UPDATED 13:00 EDT / SEPTEMBER 22 2020

CLOUD

Oracle bulks up high-performance computing services on its cloud

Pressing what it says is an advantage in the market for high-performance computing cloud services, Oracle Corp. today is rolling out a series of new offerings aimed at customers demanding high horsepower for applications ranging from three-dimensional visualizations to video rendering.

The company is also introducing a service that provides cloud instances of the low-power Arm processors widely used in mobile devices.

Oracle is still far behind the leaders in cloud infrastructure, although the company has been making headway. Gartner Inc. recently wrote that Oracle has “made substantial year-over-year gains” and that its cloud business “is now well-positioned to handle broad lift-and-shift use cases” and hybrid workloads. The company has 25 regions globally and plans to grow to 35 by this time next year, said Karan Batta, vice president of product management for Oracle Cloud.

Oracle today said that by early next year, it will offer its HPC compute instances based on Intel Corp.’s 10-nanometer “Ice Lake” processors, with expectations of delivering a better than 30% performance boost over the current X7 HPC generation. The Intel instances will be paired with 100-gigabit networking and sub-1.5 microsecond latency between nodes, enabling customers to “collate a set of resources as a giant supercomputer,” Batta said.
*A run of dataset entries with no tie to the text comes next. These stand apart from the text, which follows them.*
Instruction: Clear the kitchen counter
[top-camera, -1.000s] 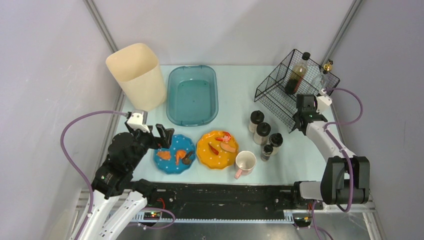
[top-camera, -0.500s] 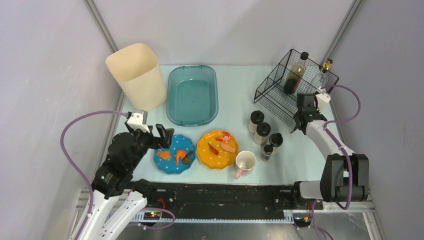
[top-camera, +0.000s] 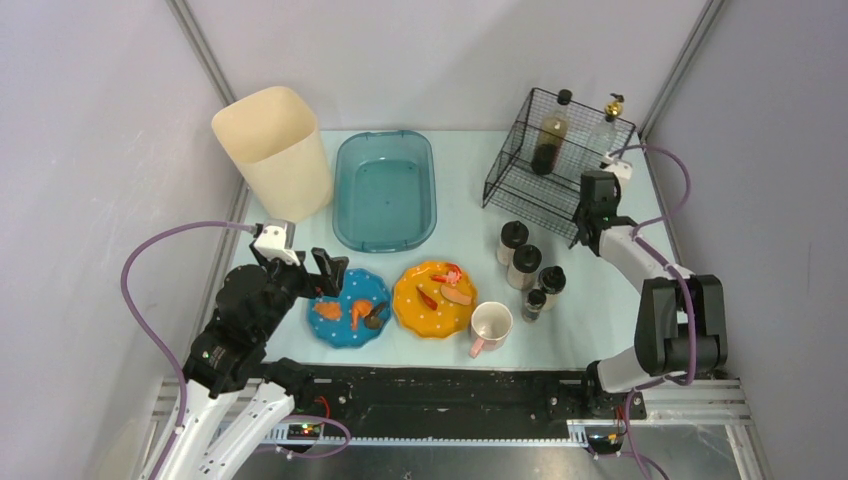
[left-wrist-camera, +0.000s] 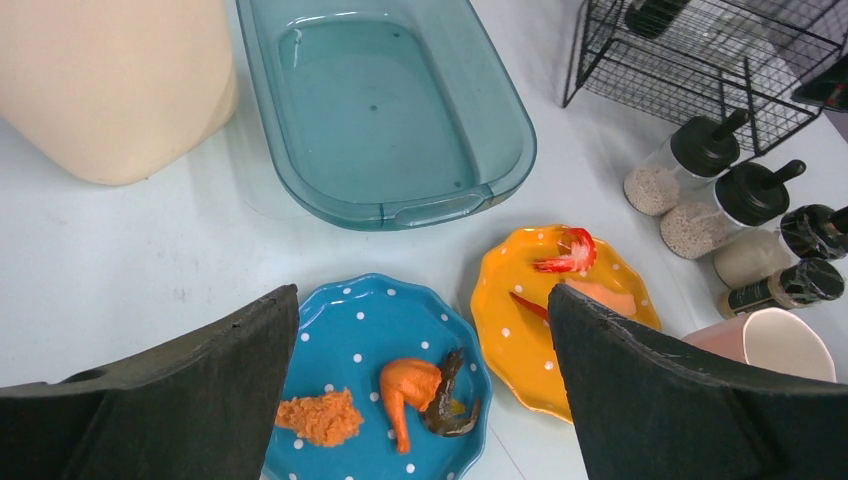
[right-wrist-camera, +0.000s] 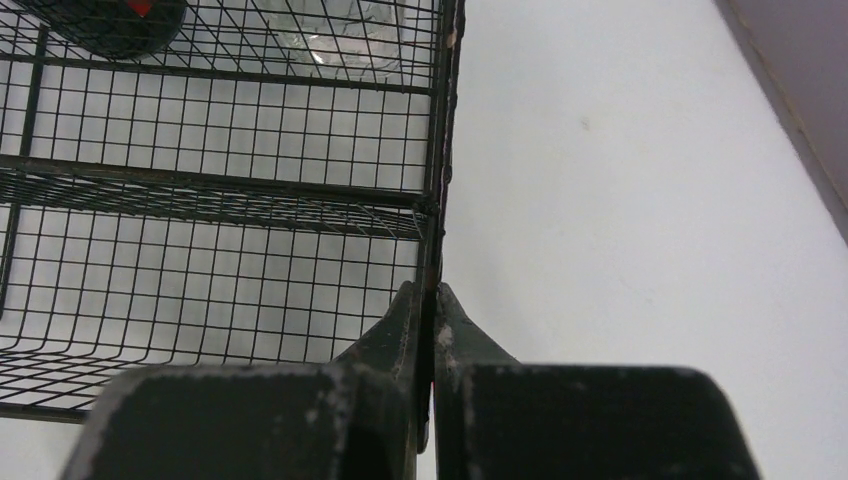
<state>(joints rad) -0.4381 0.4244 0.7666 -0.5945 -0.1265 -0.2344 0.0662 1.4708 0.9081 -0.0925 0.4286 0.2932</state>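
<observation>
The kitchen counter (top-camera: 470, 200) is a pale blue tabletop. On it stand a black wire rack (top-camera: 520, 190) with a dark bottle (top-camera: 550, 140) and a clear pump bottle (top-camera: 607, 120), a blue plate (top-camera: 380, 290) and an orange plate (top-camera: 405, 290) with food scraps, a mug (top-camera: 490, 325) and several shakers (top-camera: 525, 265). My right gripper (top-camera: 583, 222) is shut on the rack's near right corner wire (right-wrist-camera: 440, 150), jaws (right-wrist-camera: 428, 292) pinched together. Above the blue plate (left-wrist-camera: 350, 330), my left gripper (left-wrist-camera: 422, 295) hangs open and holds nothing.
A teal basin (top-camera: 385, 190) and a tall cream bin (top-camera: 272, 150) stand at the back left. The shakers sit just in front of the rack, the mug beside the orange plate. Metal rails edge the counter, grey walls close both sides.
The right gripper closed on the rack's corner wire and swung left and back. The rack went from tilted to standing square, shifted left. The left arm has not moved.
</observation>
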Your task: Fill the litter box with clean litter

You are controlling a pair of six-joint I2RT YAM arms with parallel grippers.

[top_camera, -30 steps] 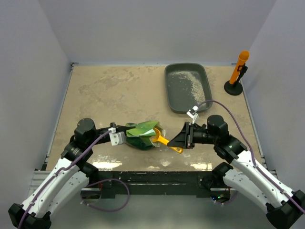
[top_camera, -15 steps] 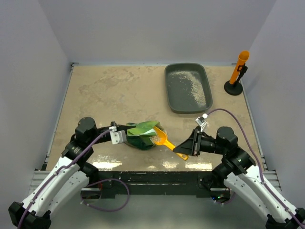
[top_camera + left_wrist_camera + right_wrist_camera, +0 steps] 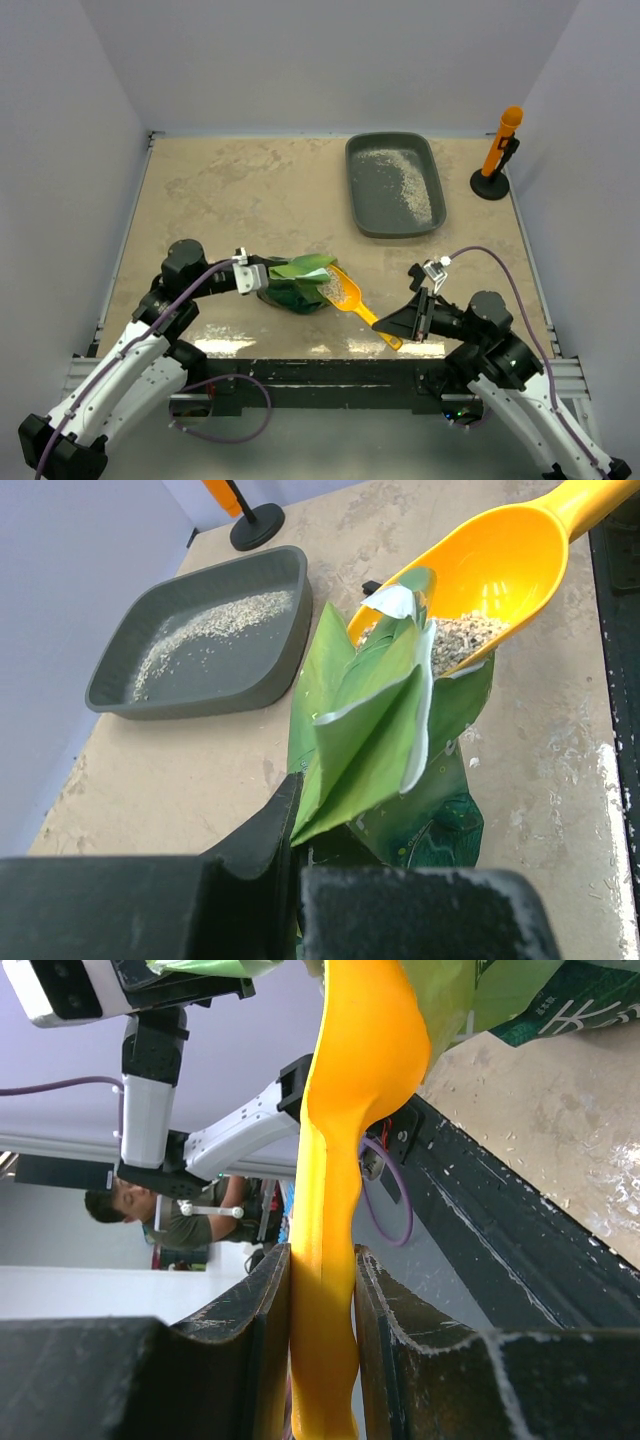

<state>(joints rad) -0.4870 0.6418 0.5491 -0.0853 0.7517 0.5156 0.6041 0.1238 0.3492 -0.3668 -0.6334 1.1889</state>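
Now glossy yellow scoop of granular clean litter

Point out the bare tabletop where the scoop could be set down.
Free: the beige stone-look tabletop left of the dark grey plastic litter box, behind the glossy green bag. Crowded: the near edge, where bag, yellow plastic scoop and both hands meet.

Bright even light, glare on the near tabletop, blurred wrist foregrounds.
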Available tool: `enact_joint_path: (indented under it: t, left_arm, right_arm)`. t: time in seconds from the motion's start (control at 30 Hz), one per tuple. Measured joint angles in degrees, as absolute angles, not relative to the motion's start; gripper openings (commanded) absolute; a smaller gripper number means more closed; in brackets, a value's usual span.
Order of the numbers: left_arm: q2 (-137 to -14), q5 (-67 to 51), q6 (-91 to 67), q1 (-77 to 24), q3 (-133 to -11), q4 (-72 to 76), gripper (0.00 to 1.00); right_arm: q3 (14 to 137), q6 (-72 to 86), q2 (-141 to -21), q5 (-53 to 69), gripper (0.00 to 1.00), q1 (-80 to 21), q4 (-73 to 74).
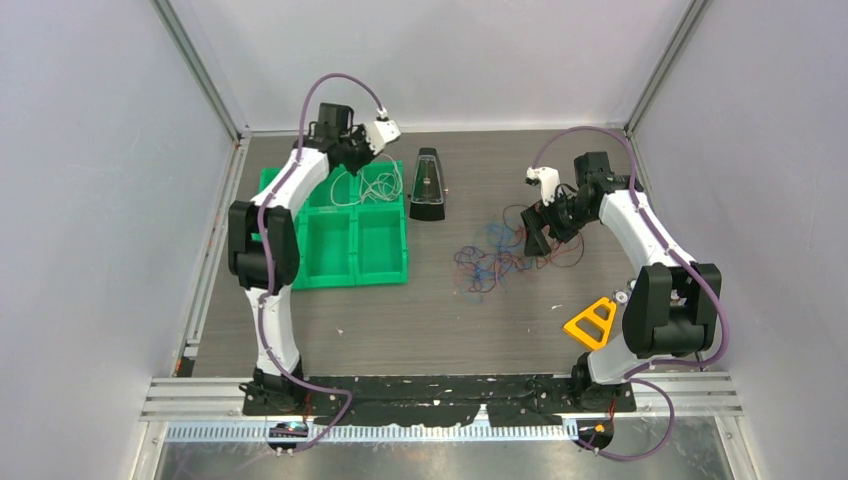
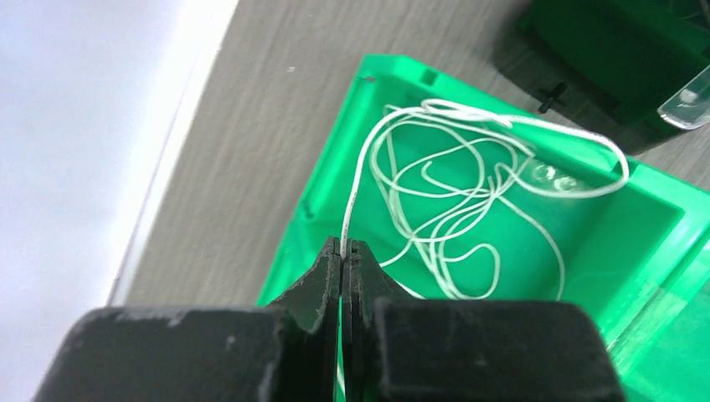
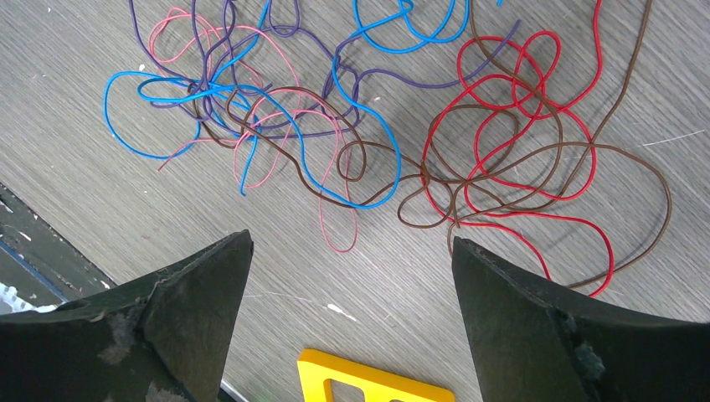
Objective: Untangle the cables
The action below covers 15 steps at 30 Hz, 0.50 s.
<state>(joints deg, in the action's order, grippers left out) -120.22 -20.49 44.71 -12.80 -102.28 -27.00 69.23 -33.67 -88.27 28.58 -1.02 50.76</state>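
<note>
A tangle of blue, purple, pink, red and brown cables (image 1: 495,255) lies on the grey table right of centre; it fills the right wrist view (image 3: 368,126). My right gripper (image 1: 538,240) hovers over its right side, open and empty (image 3: 352,251). A white cable (image 1: 365,187) lies coiled in the back right compartment of the green bin (image 1: 330,262). My left gripper (image 1: 340,165) is above that compartment, shut on one end of the white cable (image 2: 469,180), which runs up out of the fingertips (image 2: 345,247).
A black metronome-shaped object (image 1: 428,187) stands just right of the bin. A yellow triangular frame (image 1: 592,322) lies near the right arm's base and shows in the right wrist view (image 3: 368,381). Grey walls enclose the table.
</note>
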Motion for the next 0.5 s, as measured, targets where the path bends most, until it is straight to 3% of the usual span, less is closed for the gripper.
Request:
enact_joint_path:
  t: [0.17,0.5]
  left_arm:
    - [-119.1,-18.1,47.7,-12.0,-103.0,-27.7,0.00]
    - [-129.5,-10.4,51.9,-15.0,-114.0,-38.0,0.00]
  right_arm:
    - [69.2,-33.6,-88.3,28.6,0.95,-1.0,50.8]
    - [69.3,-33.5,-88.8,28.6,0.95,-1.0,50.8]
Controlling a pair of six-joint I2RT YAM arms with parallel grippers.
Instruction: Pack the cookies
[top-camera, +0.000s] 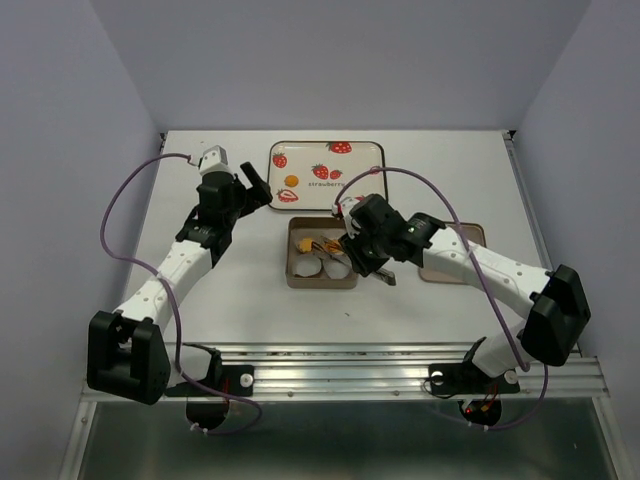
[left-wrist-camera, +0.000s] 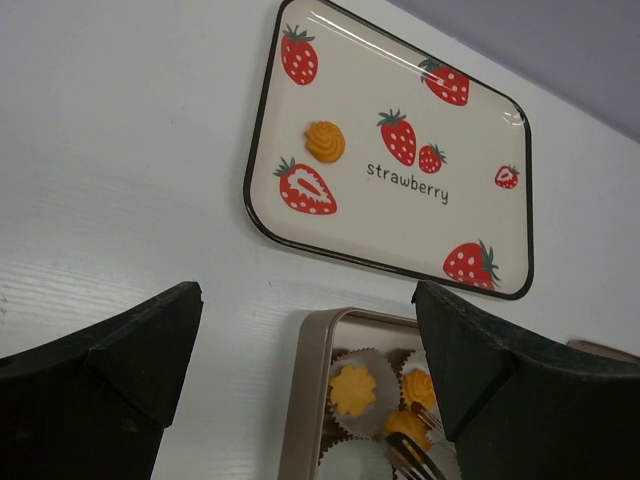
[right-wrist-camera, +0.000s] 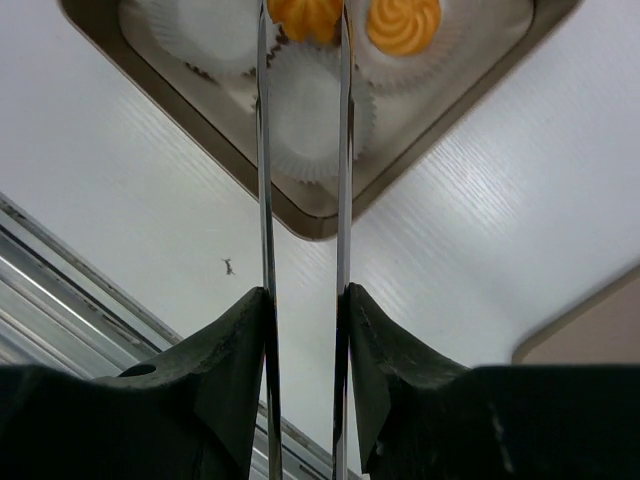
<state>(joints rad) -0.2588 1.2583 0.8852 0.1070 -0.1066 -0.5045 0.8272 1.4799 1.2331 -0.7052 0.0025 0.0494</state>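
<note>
One orange-yellow cookie (top-camera: 291, 180) lies on the strawberry tray (top-camera: 375, 150); it also shows in the left wrist view (left-wrist-camera: 325, 141). The brown tin (top-camera: 295, 275) holds white paper cups with two cookies in them (left-wrist-camera: 352, 389) (left-wrist-camera: 420, 386). My right gripper (top-camera: 365, 260) is shut on metal tongs (right-wrist-camera: 263, 200). The tong tips hold a third cookie (right-wrist-camera: 305, 18) over the tin, beside a cookie in its cup (right-wrist-camera: 404, 22). My left gripper (top-camera: 255, 185) is open and empty, above the table between the tray and the tin.
Two empty paper cups (top-camera: 305, 266) sit in the near half of the tin. A brown lid (top-camera: 440, 270) lies right of the tin, partly under my right arm. A metal rail (top-camera: 400, 365) runs along the near table edge.
</note>
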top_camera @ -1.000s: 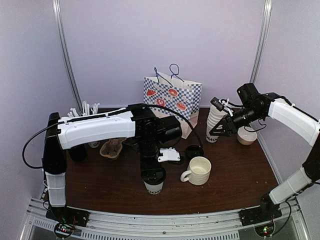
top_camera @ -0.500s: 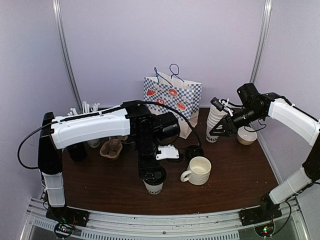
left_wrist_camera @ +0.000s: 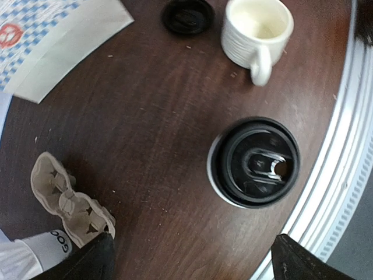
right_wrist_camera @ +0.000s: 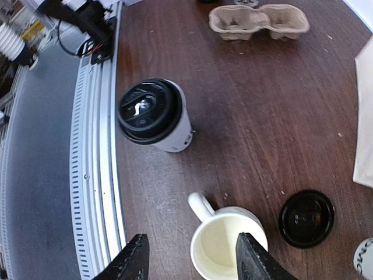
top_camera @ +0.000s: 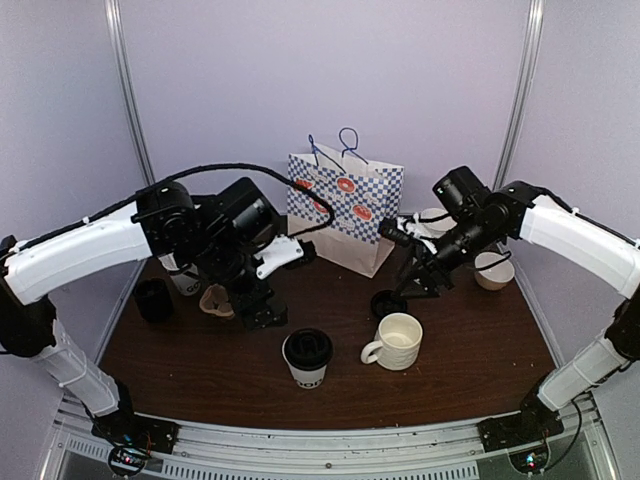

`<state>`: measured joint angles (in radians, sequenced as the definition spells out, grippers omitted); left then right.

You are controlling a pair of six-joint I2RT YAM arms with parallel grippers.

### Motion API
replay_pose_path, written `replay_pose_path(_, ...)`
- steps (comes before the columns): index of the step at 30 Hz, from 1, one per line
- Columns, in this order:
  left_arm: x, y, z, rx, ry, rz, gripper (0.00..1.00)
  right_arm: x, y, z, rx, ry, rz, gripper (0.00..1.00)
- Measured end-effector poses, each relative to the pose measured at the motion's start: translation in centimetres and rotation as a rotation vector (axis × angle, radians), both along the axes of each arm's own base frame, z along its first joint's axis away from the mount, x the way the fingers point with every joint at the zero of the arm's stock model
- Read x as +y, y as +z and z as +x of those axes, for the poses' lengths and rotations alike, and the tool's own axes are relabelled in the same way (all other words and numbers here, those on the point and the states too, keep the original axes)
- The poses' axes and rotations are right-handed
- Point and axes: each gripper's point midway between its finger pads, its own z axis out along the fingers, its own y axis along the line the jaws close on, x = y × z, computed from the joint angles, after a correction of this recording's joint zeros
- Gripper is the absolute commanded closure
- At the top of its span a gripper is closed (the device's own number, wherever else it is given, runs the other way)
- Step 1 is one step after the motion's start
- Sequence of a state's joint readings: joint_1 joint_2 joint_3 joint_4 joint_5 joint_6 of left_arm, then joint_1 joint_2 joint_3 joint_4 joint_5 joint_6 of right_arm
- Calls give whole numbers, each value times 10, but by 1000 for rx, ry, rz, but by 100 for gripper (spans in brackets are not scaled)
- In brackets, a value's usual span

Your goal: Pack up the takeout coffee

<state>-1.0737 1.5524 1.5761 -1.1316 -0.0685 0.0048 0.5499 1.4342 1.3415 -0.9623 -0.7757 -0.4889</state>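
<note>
White paper cup with a black plastic lid [top_camera: 307,358] stands upright on the dark wooden counter [top_camera: 460,370], near the front edge and just beside the white ceramic handled mug [top_camera: 398,341]. The left claw [top_camera: 262,312] is spread wide and empty, near the brown cardboard cup carrier [top_camera: 222,298]. The right claw [top_camera: 412,288] is partly open and grips nothing, close to a loose black lid [top_camera: 384,301].

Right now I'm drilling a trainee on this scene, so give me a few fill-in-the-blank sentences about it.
1. The paper cup beside the mug wears a black ___.
2. A loose black lid lies between the mug and the checkered ___.
3. The left gripper and the right gripper each hold ___.
Missing: lid; bag; nothing.
</note>
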Motion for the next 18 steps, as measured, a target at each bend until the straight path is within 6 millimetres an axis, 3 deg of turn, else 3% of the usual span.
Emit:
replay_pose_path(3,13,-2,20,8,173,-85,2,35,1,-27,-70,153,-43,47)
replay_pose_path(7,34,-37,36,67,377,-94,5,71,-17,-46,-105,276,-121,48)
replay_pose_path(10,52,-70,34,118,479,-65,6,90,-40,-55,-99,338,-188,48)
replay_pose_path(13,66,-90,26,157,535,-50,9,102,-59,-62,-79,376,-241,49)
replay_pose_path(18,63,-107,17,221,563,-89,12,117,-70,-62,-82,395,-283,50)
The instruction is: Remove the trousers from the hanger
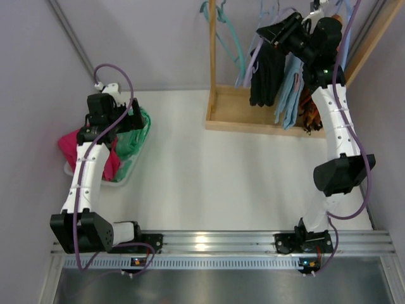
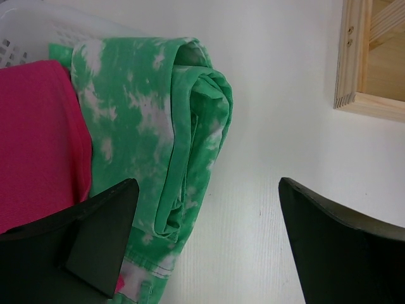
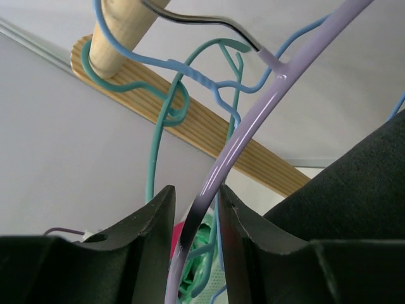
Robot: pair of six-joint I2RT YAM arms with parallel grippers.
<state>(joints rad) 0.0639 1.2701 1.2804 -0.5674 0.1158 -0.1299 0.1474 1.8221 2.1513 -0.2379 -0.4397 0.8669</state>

Customers will have the option to deploy either virtual or bare-metal instances with high-speed nonvolatile memory express or NVMe storage and the ability to build clusters of instances that use remote direct memory access. That technology enables nodes in a cluster to bypass the operating system when accessing each other’s memory directly.

GPUs in the cloud

Oracle also said it’s delivering on a promise it made in May to deliver instances based on Nvidia Corp.’s A100 graphics processing units, which are said to provide 20 times the performance of its Volta GPU predecessors. Instances will initially be available in the U.S., Europe/Middle East/Africa and Japan/Asia/Pacific regions at an on-demand price of $3.05 per GPU per hour, which Oracle said is cheaper than what competing cloud vendors charge for Nvidia’s older technology.

Customers can provision up to 512 GPUs in a single cluster for large-scale machine learning model training, scientific computing and cloud graphics workloads, along with more than 25 terabytes of local NVMe storage and 2 terabytes of memory.

Finally, Oracle said, it will offer customers the ability to launch bare-metal or virtual machines based on the Arm architecture with up to 160 cores and 3.3Ghz turbo frequency on wide variety of Linux distributions. The service is the product of a partnership with Ampere Computing LLC, developer of data center processors for cloud servers based on the high-efficiency reference design.

Oracle said the offering would provide the “best performance compared to any other x86 compute instance on a per-core basis with an order-of-magnitude cost savings.” Batta said Arm services in the cloud are popular with customers building edge computing or mobile applications.

Oracle is courting the many high-performance workloads that are still running on-premises for cost or performance reasons, Batta said. “Truly core systems have not moved to the cloud,” he said. “Most customers who are on-prem are telling us they want the best of both worlds: on-prem performance with scalability and pay-per-use pricing.”

Despite its new commitment to support Intel’s latest processors, Oracle continues to work with Intel rival Advanced Micro Devices Inc. Earlier this year, the company announced its E3 platform based on AMD’s Epyc processors. The service is notable for offering customers the option of provisioning exactly the server configuration they need, rather than choosing from a pallet of offerings.

“If you want three cores and 15 gigabytes of RAM, you can’t get that from anyone else,” Batta said. “It’s like a slider: You pick cores and memory and we give you an instance on demand.” Without announcing specifics, Oracle said it will announce the E4 platform early next year incorporating AMD’s next generation of CPUs.